Repeat the material in full. Keep every line exactly as it is.

╭─ Data below

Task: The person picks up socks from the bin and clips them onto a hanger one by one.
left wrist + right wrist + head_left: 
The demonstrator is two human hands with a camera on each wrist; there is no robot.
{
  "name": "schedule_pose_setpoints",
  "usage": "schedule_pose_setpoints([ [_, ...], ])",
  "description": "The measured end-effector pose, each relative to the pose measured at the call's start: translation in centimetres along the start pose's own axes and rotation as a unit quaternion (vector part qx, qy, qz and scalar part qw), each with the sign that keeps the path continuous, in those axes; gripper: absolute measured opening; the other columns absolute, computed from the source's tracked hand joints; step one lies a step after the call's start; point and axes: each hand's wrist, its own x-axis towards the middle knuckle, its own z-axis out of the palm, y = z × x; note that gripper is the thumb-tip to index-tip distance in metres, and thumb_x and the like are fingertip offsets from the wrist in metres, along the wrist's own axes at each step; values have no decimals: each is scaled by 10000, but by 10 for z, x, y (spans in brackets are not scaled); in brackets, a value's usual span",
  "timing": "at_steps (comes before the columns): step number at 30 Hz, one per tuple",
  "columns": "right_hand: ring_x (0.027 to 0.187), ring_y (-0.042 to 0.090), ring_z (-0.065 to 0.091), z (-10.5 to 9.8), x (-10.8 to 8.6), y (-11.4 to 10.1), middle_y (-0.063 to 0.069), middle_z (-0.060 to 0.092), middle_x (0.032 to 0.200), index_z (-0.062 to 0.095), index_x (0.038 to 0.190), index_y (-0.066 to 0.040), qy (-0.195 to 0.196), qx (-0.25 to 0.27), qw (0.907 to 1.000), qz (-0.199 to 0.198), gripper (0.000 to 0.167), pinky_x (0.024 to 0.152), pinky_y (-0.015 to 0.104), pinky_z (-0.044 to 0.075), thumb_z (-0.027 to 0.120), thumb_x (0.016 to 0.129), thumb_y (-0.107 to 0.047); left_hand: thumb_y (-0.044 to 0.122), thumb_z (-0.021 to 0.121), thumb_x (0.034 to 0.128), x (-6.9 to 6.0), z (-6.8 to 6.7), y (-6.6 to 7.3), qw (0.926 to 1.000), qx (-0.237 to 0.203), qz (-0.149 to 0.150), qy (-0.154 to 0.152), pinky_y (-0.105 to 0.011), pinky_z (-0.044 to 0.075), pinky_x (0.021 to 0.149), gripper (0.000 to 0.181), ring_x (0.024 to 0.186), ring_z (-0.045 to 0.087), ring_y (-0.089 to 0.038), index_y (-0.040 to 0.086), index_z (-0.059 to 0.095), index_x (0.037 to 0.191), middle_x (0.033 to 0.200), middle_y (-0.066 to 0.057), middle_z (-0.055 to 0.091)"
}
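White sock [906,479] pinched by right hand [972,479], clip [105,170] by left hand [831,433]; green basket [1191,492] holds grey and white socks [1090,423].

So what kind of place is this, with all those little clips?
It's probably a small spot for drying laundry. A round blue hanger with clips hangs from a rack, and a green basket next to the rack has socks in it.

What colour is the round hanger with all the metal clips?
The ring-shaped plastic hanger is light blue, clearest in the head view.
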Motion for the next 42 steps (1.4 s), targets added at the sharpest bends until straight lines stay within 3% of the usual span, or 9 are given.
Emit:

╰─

▸ **Response to the exercise**:
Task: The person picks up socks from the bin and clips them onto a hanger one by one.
left wrist + right wrist + head_left: 
The demonstrator is two human hands with a camera on each wrist; there is no robot.
{
  "name": "schedule_pose_setpoints",
  "usage": "schedule_pose_setpoints([ [_, ...], ])",
  "description": "The measured end-effector pose, each relative to the pose measured at the call's start: translation in centimetres along the start pose's own axes and rotation as a unit quaternion (vector part qx, qy, qz and scalar part qw), each with the sign that keeps the path continuous, in those axes; gripper: absolute measured opening; the other columns absolute, computed from the source's tracked hand joints; step one lies a step after the call's start; point and axes: each hand's wrist, its own x-axis towards the middle knuckle, its own z-axis out of the palm, y = z × x; note that gripper is the thumb-tip to index-tip distance in metres, and thumb_x and the like are fingertip offsets from the wrist in metres, along the wrist's own axes at each step; values have no decimals: each is scaled by 10000, but by 10 for z, x, y (spans in brackets are not scaled); in brackets, a value's usual span",
  "timing": "at_steps (comes before the columns): step number at 30 Hz, one per tuple",
  "columns": "right_hand: ring_x (0.027 to 0.187), ring_y (-0.042 to 0.090), ring_z (-0.065 to 0.091), z (-10.5 to 9.8), x (-10.8 to 8.6), y (-11.4 to 10.1), middle_y (-0.063 to 0.069), middle_z (-0.060 to 0.092), middle_x (0.032 to 0.200), index_z (-0.062 to 0.095), index_x (0.038 to 0.190), index_y (-0.066 to 0.040), qy (-0.195 to 0.196), qx (-0.25 to 0.27), qw (0.907 to 1.000), qz (-0.199 to 0.198), gripper (0.000 to 0.167), pinky_x (0.024 to 0.152), pinky_y (-0.015 to 0.104), pinky_z (-0.044 to 0.075), thumb_z (-0.027 to 0.120), thumb_x (0.016 to 0.129), thumb_y (-0.107 to 0.047); left_hand: thumb_y (-0.044 to 0.122), thumb_z (-0.021 to 0.121), thumb_x (0.034 to 0.128), x (-6.9 to 6.0), z (-6.8 to 6.7), y (-6.6 to 7.3), qw (0.926 to 1.000), qx (-0.237 to 0.203), qz (-0.149 to 0.150), qy (-0.154 to 0.152), pinky_y (-0.105 to 0.011), pinky_z (-0.044 to 0.075), pinky_x (0.021 to 0.149), gripper (0.000 to 0.181), ring_x (0.024 to 0.186), ring_z (-0.045 to 0.087), ring_y (-0.089 to 0.038), index_y (-0.040 to 0.086), index_z (-0.059 to 0.095), index_x (0.037 to 0.191), middle_x (0.033 to 0.200), middle_y (-0.066 to 0.057), middle_z (-0.055 to 0.091)"
}
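White sock [906,479] pinched by right hand [972,479], clip [105,170] by left hand [831,433]; green basket [1191,492] holds grey and white socks [1090,423].

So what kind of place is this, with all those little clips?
It's probably a small spot for drying laundry. A round blue hanger with clips hangs from a rack, and a green basket next to the rack has socks in it.

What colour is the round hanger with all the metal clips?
The ring-shaped plastic hanger is light blue, clearest in the head view.
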Motion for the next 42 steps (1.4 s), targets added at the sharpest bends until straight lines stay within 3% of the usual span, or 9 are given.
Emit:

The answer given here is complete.